What the task asks:
Check the records below for the word "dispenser" and state how many lines contain it, replying with the number only.

Items from a data source
• • •

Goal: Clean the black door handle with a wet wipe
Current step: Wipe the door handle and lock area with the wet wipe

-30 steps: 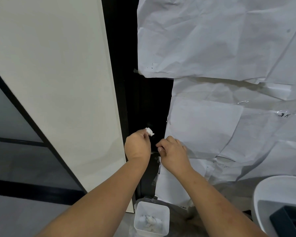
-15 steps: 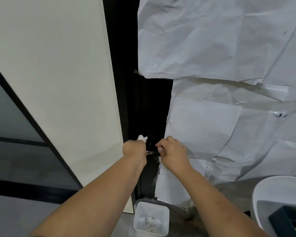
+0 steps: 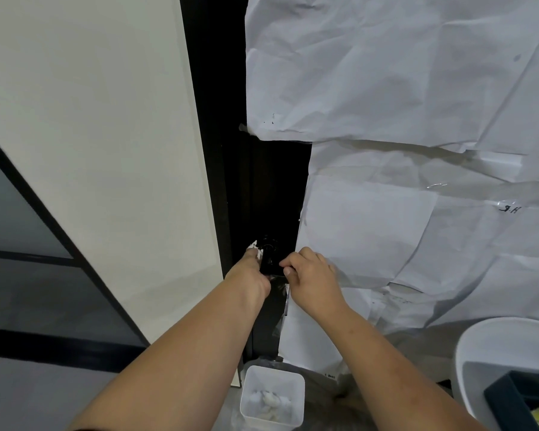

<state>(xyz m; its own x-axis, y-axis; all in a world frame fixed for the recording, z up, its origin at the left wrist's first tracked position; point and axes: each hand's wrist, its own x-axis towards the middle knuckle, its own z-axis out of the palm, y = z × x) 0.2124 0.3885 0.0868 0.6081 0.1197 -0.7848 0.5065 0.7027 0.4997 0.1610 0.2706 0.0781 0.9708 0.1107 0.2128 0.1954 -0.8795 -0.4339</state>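
The black door handle [image 3: 267,256] barely stands out against the dark door [image 3: 255,194], and most of the wet wipe [image 3: 254,246] is hidden inside the left hand [image 3: 252,272], with only a white scrap showing at the fingertips. That hand's fingers are curled around the wipe, pressing it against the left side of the handle, while the right hand [image 3: 308,279] grips the handle's lower right end with curled fingers. Crumpled white paper [image 3: 402,88] covers the door to the right, a pale wall panel [image 3: 106,150] stands left, and a small white container [image 3: 273,396] holding crumpled white pieces sits on the floor below, with a white tub [image 3: 479,346] cut off at the lower right corner.
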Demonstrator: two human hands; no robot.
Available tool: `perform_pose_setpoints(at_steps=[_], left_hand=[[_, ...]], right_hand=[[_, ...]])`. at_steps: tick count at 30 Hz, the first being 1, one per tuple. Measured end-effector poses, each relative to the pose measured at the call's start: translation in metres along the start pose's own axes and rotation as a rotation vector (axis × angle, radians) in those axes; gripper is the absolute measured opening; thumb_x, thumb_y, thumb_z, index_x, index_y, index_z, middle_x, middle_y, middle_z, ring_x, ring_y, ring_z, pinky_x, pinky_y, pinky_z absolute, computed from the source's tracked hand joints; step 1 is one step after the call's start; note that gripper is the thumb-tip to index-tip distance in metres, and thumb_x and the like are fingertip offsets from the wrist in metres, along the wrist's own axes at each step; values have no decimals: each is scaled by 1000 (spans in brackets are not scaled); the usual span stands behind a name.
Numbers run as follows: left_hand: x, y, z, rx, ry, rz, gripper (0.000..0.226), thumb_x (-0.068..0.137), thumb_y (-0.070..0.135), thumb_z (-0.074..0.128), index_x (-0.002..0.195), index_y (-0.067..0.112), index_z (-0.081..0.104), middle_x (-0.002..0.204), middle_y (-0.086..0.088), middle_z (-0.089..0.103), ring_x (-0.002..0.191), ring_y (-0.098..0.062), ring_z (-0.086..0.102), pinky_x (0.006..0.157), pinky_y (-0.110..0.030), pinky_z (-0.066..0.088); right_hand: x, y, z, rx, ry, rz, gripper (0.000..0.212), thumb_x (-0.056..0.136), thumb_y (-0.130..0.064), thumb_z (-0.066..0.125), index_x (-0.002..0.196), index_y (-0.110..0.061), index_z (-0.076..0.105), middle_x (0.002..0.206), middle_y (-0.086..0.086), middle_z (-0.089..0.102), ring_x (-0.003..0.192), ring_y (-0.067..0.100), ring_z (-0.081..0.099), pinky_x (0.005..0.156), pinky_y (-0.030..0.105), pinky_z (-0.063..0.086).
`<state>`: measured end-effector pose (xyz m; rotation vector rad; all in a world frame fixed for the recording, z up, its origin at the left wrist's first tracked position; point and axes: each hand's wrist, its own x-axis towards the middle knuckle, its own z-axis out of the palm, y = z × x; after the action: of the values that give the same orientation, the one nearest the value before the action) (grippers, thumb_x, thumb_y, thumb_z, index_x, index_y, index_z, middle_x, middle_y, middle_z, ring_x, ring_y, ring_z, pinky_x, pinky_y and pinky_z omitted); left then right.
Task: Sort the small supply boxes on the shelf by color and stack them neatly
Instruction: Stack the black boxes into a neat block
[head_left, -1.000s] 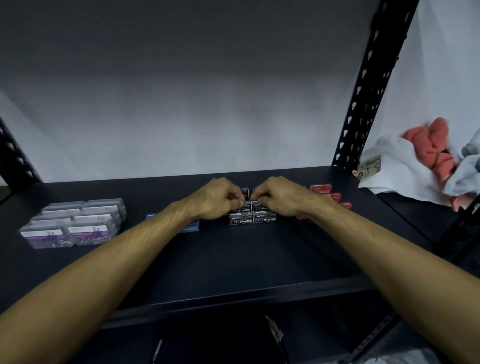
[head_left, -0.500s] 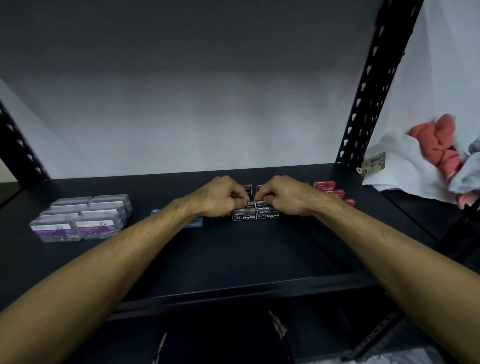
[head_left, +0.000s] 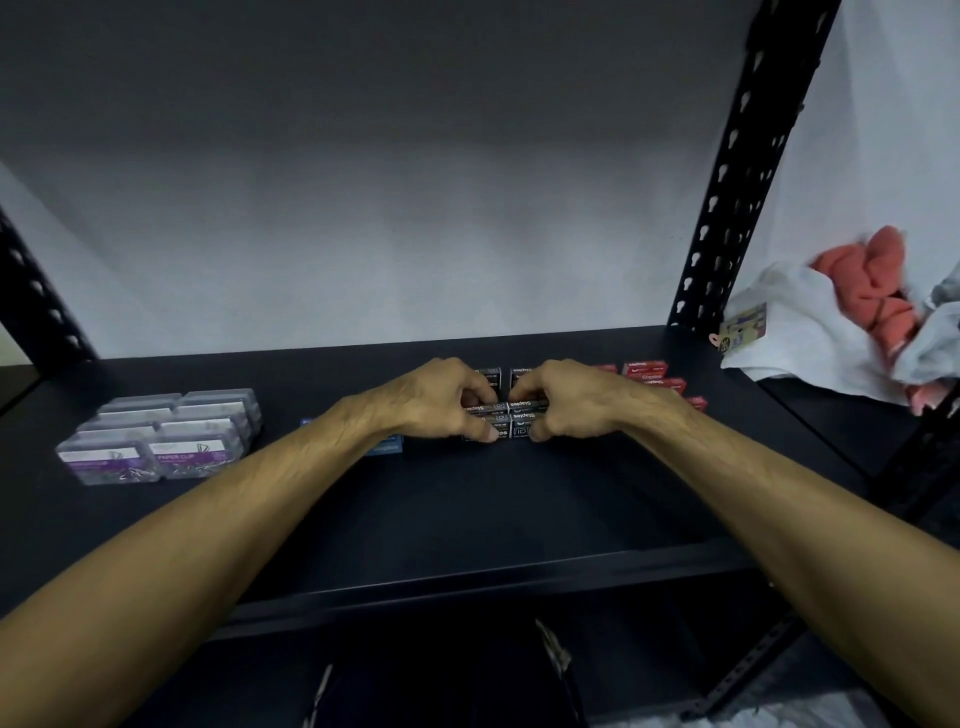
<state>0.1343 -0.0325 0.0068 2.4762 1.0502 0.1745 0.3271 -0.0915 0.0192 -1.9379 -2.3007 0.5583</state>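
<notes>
Black staples boxes stand stacked in two columns at the middle of the dark shelf. My left hand grips the left column, fingers on top and thumb against the front. My right hand grips the right column the same way. Red staples boxes lie to the right, partly hidden behind my right wrist. A blue box peeks out under my left forearm. Clear paper clip boxes with purple labels form a block at the left.
A black perforated upright stands at the shelf's back right corner. Beyond it lie white and coral cloths with a small tag. Another upright rises at the left. The grey wall closes the back.
Both hands stay on the black stack. Their thumbs have dropped to the front of the lower boxes, covering part of the labels.
</notes>
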Motion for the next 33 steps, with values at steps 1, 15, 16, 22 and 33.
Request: perform_pose_setpoints(at_steps=[1, 15, 16, 22, 33], left_hand=[[0, 0, 1, 18, 12, 3, 36, 79, 39, 79, 112, 26, 71, 87, 9, 69, 58, 3, 54, 59, -15, 38], [0, 2, 4, 99, 55, 23, 21, 78, 34, 80, 97, 28, 72, 68, 14, 62, 59, 2, 56, 57, -16, 38], [0, 2, 4, 99, 55, 20, 21, 78, 34, 80, 97, 27, 72, 67, 15, 61, 59, 3, 55, 56, -15, 38], [-1, 1, -2, 71, 61, 22, 32, 77, 47, 78, 101, 26, 73, 79, 12, 66, 66, 1, 58, 59, -15, 39], [22, -18, -24, -40, 237, -51, 18, 94, 26, 65, 106, 15, 71, 101, 4, 70, 66, 3, 57, 63, -13, 42]], right_hand=[[0, 1, 1, -3, 7, -7, 46, 79, -22, 76, 123, -26, 64, 97, -5, 69, 86, 11, 64, 73, 26, 52], [0, 2, 5, -37, 56, -35, 40, 84, -22, 74, 122, -24, 64, 87, -10, 61, 71, 1, 56, 56, 14, 36], [0, 2, 5, -38, 56, -33, 40, 84, -23, 74, 123, -23, 64, 87, -11, 60, 70, 0, 54, 55, 14, 35], [-3, 2, 2, -24, 51, -41, 49, 82, -29, 76, 128, -23, 62, 102, -8, 64, 87, 8, 60, 71, 20, 45], [12, 6, -15, -8, 308, 17, 43, 97, -9, 47, 140, -12, 52, 143, 6, 49, 130, 23, 48, 101, 27, 36]])
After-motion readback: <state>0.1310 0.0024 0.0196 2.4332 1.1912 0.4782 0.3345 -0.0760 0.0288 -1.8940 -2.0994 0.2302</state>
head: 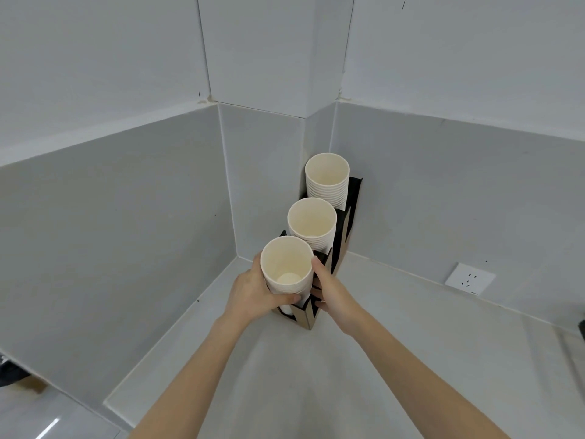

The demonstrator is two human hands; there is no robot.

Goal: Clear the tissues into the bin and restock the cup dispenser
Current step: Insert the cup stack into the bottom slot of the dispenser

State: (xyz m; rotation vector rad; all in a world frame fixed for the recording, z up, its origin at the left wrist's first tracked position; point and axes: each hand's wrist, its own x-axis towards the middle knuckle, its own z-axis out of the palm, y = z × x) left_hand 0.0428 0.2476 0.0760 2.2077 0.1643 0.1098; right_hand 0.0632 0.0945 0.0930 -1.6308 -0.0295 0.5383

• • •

Reply to the task:
2